Il primo comma dell’articolo 4 dice tutto “Ai fini del presente decreto, si intende per sicurezza urbana il bene pubblico che afferisce alla vivibilita’ e al decoro delle citta’, da perseguire anche attraverso interventi di riqualificazione e recupero delle aree o dei siti piu’ degradati, l’eliminazione dei fattori di marginalita’ e di esclusione sociale, la prevenzione della criminalita’, in particolare di tipo predatorio, la promozione del rispetto della legalita’ e l’affermazione di piu’ elevati livelli di coesione sociale e convivenza civile.“
Se abbiamo visto negli anni un passaggio dalla “società della disciplina” alla “società del controllo sociale”, il decreto Minniti mostra come controllo sociale e disciplina oggi tornino a parlarsi nell’ossessiva ricerca di ordine da parte del potere economico e politico.
Se nel nome della sicurezza si è stati disposti a cedere libertà e spazi pubblici, oggi nel nome del decoro si è pronti ad escludere chi ha un modo di vivere la città e lo spazio pubblico in maniera meno “moralista”.
Da una parte quindi uno costruzione culturale di una società “a modo” quindi “auto-controllata”, dall’altra dispositivi repressivi che educhino (o escludano) chi non è decoroso. Azzerare lo spazio pubblico e le occassioni di condivisione e socializzazione. Davanti all’accelerazione violenta di processi economi di impoverimento, e la predizione della NATO per cui nel prossimo futuro le guerre si svilupperanno all’interno delle città la stesura di dispositivo di limitazione delle libertà e che permettano una rapida scesa in campo di forze di polizia e militari non paiono casuali.

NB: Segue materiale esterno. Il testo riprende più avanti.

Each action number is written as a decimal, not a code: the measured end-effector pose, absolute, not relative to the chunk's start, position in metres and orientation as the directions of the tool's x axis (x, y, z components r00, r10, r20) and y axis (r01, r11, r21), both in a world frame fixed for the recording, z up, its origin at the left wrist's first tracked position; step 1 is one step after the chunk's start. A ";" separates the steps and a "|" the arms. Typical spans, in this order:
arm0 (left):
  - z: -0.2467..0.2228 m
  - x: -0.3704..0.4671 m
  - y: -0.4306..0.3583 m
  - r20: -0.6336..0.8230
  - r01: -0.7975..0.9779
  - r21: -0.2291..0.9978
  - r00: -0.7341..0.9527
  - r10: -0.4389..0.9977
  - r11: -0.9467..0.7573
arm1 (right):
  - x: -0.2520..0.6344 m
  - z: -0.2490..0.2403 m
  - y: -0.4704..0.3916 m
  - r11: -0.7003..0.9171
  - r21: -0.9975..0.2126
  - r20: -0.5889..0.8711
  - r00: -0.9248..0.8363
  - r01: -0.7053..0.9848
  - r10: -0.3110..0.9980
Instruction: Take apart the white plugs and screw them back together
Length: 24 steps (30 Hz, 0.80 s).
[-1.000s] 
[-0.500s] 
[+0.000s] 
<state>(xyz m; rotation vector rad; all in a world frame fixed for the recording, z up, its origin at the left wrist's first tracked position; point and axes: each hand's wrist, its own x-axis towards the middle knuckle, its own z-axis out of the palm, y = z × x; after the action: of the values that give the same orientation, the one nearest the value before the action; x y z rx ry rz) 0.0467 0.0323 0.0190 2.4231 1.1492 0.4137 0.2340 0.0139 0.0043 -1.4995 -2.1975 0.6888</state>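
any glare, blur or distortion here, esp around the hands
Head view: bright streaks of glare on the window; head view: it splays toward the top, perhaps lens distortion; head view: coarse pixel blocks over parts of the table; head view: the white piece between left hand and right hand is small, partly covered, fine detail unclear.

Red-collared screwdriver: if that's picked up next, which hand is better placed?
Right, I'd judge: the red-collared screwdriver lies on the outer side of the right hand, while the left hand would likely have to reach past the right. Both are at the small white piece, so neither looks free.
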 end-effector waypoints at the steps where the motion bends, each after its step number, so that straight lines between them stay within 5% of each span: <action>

Decoro, da dizionario, significa “dignità che nell’aspetto, nei modi, nell’agire, è conveniente”. La dicotomia degrado/decoro non ha radici nella lingua italiana. Decoro infatti non è il contrario di degrado. Il contrario di degrado è miglioramento. Creando e insistendo sulla dicotomia si sono così giustificate politiche aggressive, per lo più culturali. L’immediato ci dice che per rifiutare l’asse decoro/sicurezza/legalità occorre ridefinire i termini e rifiutare strumentali costrutti immagininifici. Il decoro è concetto idelogizzato oltre che con forte significato moralista, non è un termine casuale e da le linee teoriche alle politiche della legalità. Infatti leggendo il decreto pare che chi mette a rischio la sicurezze, nonché chi evade la legalità, è chi lede il “decoro urbano” (elemento soggettivo come il gusto) cioè writer, mendicanti, meretrici, occupanti di case e spazi, manifestanti, e chi vive le strade, e non i locali, consumando droghe e alcool. Una vera e propria lista di proscrizione per città dove conflitti sociali, attivisti sociali, poveri e modi altri di vivere siano assenti ed esclusi.